味方が敗走したことや、何よりソリルに治癒魔法を付きっ切りでかけたせいか、少しぐったりした様子だった。
「ソリルのこと助けてくれたじゃないか!?」
「敵であることに変わりない」
「ソリル……」
エルネスティーネが悲しそうな目をした。
その目を、ソリルもじっと見つめる。
「一つ、聞かせてくれ、エルネス」
「何をですの?」
「父上を殺したのはお前か?」
村を焼かれた時、エルネスティーネはソリルのお父さんの死体の前にいたんだっけ。
それがどうしてなのか、知りたいみたいだった。
「私じゃありませんわ……あの天幕に、私が投降の説得に駆け込んだ時にはもうああなっていましたの。私が知っているのは、それだけ。後で王国軍の中に犯人がいないか探したけれど、誰もやっていないと口を揃えていましたわ」
「う、嘘だよソリル! 死にたくないから苦し紛れに嘘ついてるんだ!」
「……いや」
ソリルは首を横に振った。
「エルネスはオレ達に嘘を暴く秘術である〝精霊の審判〟があることを知っている。嘘はつかないだろう」
確かそれって、僕が人狼族の言葉がしゃべれるようになった時に尋問に使おうとした術だっけ。

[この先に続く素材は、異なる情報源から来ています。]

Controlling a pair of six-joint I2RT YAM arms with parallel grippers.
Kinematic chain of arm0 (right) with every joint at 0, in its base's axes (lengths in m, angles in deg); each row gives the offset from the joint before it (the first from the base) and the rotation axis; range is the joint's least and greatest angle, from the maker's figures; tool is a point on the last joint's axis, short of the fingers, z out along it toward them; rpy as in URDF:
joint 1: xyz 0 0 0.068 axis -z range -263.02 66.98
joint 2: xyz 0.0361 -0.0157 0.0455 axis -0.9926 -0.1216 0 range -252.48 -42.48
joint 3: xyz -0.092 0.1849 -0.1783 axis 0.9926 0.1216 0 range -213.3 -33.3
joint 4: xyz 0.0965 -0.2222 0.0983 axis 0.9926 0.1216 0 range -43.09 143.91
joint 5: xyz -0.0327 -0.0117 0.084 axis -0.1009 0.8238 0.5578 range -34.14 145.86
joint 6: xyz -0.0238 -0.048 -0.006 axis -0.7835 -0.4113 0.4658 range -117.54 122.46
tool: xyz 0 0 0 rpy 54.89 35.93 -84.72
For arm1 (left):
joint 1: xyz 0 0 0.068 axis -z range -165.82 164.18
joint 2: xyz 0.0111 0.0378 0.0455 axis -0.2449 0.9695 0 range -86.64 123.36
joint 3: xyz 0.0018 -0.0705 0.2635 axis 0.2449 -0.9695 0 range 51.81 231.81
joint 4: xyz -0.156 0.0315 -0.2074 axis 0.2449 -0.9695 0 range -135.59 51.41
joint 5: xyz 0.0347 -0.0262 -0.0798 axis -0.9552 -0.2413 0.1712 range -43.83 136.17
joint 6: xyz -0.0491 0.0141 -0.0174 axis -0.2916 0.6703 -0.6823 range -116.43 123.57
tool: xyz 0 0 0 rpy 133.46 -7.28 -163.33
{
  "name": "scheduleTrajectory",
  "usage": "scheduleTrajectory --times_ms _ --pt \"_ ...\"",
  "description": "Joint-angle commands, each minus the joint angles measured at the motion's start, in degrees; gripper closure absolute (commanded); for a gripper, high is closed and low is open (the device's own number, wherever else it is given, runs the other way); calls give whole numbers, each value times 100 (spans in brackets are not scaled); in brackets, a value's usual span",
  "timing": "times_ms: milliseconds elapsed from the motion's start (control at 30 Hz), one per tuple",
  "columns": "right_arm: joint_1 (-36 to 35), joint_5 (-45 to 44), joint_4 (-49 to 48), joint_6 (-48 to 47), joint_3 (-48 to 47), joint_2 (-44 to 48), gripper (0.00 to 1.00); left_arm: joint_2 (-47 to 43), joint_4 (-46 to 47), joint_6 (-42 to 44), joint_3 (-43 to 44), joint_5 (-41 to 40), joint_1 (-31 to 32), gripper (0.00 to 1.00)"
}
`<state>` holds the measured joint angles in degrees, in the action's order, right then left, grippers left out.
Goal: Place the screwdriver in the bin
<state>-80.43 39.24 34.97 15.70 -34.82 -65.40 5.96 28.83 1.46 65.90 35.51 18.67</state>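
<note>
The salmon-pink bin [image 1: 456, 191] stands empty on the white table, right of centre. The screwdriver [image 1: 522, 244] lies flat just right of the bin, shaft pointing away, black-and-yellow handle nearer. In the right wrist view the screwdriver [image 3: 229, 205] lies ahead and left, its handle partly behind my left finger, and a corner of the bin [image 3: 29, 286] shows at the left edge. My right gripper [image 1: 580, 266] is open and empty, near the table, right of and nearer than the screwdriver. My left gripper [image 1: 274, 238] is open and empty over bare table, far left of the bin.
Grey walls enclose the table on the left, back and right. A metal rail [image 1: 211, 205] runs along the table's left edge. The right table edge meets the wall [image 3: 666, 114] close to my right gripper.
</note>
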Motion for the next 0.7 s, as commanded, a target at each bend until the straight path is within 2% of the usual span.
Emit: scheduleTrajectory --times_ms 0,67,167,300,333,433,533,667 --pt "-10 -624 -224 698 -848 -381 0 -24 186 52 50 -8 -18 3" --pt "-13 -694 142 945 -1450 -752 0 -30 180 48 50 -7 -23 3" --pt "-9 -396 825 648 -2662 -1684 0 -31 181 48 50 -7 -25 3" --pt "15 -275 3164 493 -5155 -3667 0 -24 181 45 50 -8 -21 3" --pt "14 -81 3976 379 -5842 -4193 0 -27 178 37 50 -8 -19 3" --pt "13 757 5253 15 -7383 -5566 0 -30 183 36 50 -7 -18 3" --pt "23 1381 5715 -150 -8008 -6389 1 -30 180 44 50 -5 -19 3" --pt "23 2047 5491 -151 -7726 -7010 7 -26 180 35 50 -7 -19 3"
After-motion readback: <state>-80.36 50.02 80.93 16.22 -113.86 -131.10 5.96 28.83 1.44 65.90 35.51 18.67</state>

あれのことを知ってるなら、どの道白状させられるし嘘はつかないってことか。
「で、答えを聞いたところでどうしますの? 辺境伯の娘は王太子殿下より、人質としては価値が低いですけど」
「随分と殊勝だな」
ソリルの言う通り、エルネスティーネは疲労以外にも、どこか諦めきっているように見えた。

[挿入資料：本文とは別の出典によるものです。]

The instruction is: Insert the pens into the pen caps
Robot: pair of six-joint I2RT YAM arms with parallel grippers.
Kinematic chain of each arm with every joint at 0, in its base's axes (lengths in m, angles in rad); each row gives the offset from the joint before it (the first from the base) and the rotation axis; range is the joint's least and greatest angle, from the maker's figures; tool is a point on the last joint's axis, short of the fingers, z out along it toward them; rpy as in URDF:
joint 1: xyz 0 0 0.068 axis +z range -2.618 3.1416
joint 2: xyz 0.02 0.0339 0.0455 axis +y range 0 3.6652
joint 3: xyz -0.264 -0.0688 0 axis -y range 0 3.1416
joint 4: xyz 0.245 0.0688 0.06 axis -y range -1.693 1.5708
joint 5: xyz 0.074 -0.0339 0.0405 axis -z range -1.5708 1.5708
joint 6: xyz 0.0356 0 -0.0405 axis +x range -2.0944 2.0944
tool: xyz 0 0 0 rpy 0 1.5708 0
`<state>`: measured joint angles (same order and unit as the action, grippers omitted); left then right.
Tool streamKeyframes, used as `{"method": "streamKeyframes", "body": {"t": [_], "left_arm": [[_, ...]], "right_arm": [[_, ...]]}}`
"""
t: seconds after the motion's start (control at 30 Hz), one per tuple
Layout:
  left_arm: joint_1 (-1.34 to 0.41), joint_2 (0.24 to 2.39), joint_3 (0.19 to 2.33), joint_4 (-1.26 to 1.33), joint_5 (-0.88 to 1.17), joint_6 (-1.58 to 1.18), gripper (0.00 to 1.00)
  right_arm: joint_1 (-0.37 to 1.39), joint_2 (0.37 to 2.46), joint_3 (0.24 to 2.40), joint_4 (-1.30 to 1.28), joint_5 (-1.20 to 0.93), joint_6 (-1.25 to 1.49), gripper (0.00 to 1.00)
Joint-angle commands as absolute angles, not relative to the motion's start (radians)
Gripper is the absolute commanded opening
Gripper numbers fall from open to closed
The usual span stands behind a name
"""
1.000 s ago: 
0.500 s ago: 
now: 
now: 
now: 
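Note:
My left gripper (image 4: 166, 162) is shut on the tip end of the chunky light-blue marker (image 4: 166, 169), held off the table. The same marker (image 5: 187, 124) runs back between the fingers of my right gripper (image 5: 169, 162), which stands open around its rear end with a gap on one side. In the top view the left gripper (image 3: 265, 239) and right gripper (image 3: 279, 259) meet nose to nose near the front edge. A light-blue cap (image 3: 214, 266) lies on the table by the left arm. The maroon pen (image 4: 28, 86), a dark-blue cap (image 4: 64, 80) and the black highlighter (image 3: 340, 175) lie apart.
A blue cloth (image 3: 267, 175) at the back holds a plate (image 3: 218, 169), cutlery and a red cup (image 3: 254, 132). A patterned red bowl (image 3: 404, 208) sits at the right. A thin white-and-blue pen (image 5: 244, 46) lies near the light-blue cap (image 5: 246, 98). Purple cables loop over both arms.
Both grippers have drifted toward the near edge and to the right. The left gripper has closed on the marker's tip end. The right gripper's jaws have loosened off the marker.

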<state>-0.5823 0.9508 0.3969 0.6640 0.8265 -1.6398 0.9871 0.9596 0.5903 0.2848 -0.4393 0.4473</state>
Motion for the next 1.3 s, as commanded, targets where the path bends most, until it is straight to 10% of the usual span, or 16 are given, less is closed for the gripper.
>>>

「ええ……私の力では、何も変えられませんでしたわ。そこの英雄のようにはいかなかった」
エルネスティーネは僕を見た。
男装の美少女に見つめられて、なんだかどきっとしてしまう。
「何者かは知らないけれど」
「あ、僕、梅太郎っていいます。初めまして」
英雄とは思えない素な自己紹介をする。
「オレも、自分の力では何も変えられなかった。誰も守れず、ウメタローがいなければここまで来る事もできなかったろう」
え、嘘、そんなに僕のこと信頼してくれてたの。
照れちゃうなあ。
そう言いたいけど、真剣な目をしているソリルにそんな調子で言ったら槍でどつかれそうなので堪える。
ややあって、ソリルは結論を出した。
「……エルネス。お前は奴隷にする」
「ど、奴隷っ!?」
僕はまたひっくり返りそうになる。
奴隷って、たとえ話じゃなくて本当の意味で聞くことになるとは思わなかった。
「そうだ。自らを買い戻せるまで部族のためにお前は働く。それなら……」
ソリルはエルネスティーネに手を差し出した。
「それなら、好きでもない男と結婚することもないだろう」
「あ……」
エルネスがはっとした顔をした。
そして、差し出された手をそっと握る。
「そうですわね……そういうことになりますわ」
「ああ。これからがんばってもらうぞ。奴隷騎士エルネスティーネ」
二人の間に、静かな絆が見て取れた。
ああ、なんて美しい二人なんだろう。合間に挟まりたくなっちゃうよ。
「う、うぅ……」
「あ、王子さま目が覚めた?」
すっかり蚊帳の外だった王子様が呻くと、頭を振って起き上がった。